Your assignment
Could you write out the line containing "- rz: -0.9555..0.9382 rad" and all the lines below it in the data, exactly, through the final one and nothing else?

Data block

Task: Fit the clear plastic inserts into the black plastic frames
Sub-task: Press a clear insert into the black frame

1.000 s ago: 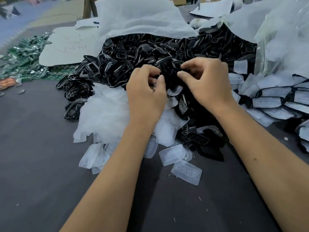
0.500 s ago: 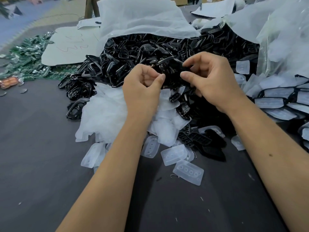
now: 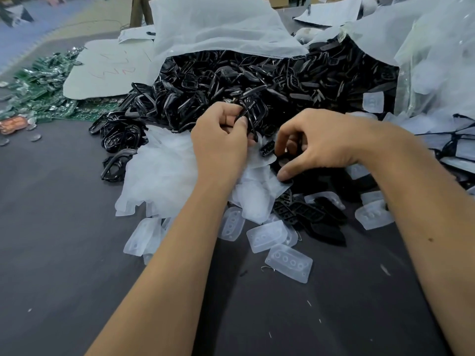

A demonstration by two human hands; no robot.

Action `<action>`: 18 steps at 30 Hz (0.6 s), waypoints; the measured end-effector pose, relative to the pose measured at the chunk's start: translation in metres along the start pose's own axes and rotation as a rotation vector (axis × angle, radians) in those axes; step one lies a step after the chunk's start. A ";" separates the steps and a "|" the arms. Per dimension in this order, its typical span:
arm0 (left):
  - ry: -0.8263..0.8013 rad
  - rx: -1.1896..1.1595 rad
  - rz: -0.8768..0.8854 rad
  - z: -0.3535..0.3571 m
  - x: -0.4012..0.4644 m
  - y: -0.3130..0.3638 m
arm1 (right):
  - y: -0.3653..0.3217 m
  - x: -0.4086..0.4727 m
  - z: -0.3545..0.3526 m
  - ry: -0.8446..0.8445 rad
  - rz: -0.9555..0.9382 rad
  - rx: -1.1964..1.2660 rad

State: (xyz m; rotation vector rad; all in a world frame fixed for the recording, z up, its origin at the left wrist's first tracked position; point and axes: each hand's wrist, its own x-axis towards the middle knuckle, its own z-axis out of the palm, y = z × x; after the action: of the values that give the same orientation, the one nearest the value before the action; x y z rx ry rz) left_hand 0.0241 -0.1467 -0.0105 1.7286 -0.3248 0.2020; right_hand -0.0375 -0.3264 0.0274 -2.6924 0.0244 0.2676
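A big heap of black plastic frames (image 3: 270, 80) spills from an opened white bag at the back of the dark table. My left hand (image 3: 221, 145) pinches one black frame (image 3: 253, 113) between thumb and fingers at the heap's near edge. My right hand (image 3: 323, 145) is lower and to the right, its curled fingers and thumb reaching into small black pieces (image 3: 282, 160) beside a clear sheet; whether it grips one I cannot tell. Clear plastic inserts (image 3: 289, 262) with rows of round holes lie scattered on the table in front of the hands.
Crumpled clear film (image 3: 159, 176) lies left of my left hand. Finished black-framed pieces (image 3: 457, 145) are stacked at the right edge. Green circuit boards (image 3: 43, 96) cover the far left. A white sheet (image 3: 108, 70) lies behind them. Dark table (image 3: 64, 253) stretches near me.
My right hand has dropped from the heap down toward the small black pieces near the clear sheet. My left hand now holds a black frame up at the heap's edge.
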 end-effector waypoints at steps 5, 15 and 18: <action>0.085 -0.146 0.033 -0.003 -0.001 0.005 | -0.003 0.001 -0.003 0.116 -0.063 0.047; 0.177 0.169 0.278 -0.006 -0.005 0.014 | -0.008 0.015 0.023 0.639 -0.034 0.982; 0.220 0.276 0.387 -0.008 -0.002 0.024 | -0.007 0.019 0.032 0.674 -0.066 1.028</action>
State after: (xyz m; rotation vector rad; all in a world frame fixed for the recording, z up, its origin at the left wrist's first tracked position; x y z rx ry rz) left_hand 0.0149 -0.1426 0.0127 1.8799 -0.4839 0.7430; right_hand -0.0239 -0.3058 -0.0020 -1.6387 0.2090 -0.5443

Answer for the task
  - rz: -0.9555..0.9382 rad
  - rx: -1.1964..1.2660 rad

State: (xyz m; rotation vector rad; all in a world frame fixed for the recording, z up, its origin at the left wrist's first tracked position; point and axes: each hand's wrist, its own x-axis towards the middle knuckle, its own z-axis out of the palm, y = z × x; after the action: of the values that give the same orientation, the one nearest the value before the action; x y z rx ry rz) left_hand 0.0241 -0.1467 -0.0105 1.7286 -0.3248 0.2020; right_hand -0.0375 -0.3264 0.0274 -2.6924 0.0244 0.2676
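A big heap of black plastic frames (image 3: 270, 80) spills from an opened white bag at the back of the dark table. My left hand (image 3: 221, 145) pinches one black frame (image 3: 253, 113) between thumb and fingers at the heap's near edge. My right hand (image 3: 323, 145) is lower and to the right, its curled fingers and thumb reaching into small black pieces (image 3: 282, 160) beside a clear sheet; whether it grips one I cannot tell. Clear plastic inserts (image 3: 289, 262) with rows of round holes lie scattered on the table in front of the hands.
Crumpled clear film (image 3: 159, 176) lies left of my left hand. Finished black-framed pieces (image 3: 457, 145) are stacked at the right edge. Green circuit boards (image 3: 43, 96) cover the far left. A white sheet (image 3: 108, 70) lies behind them. Dark table (image 3: 64, 253) stretches near me.
My right hand has dropped from the heap down toward the small black pieces near the clear sheet. My left hand now holds a black frame up at the heap's edge.
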 end-effector waypoints at steps 5, 15 and 18: <action>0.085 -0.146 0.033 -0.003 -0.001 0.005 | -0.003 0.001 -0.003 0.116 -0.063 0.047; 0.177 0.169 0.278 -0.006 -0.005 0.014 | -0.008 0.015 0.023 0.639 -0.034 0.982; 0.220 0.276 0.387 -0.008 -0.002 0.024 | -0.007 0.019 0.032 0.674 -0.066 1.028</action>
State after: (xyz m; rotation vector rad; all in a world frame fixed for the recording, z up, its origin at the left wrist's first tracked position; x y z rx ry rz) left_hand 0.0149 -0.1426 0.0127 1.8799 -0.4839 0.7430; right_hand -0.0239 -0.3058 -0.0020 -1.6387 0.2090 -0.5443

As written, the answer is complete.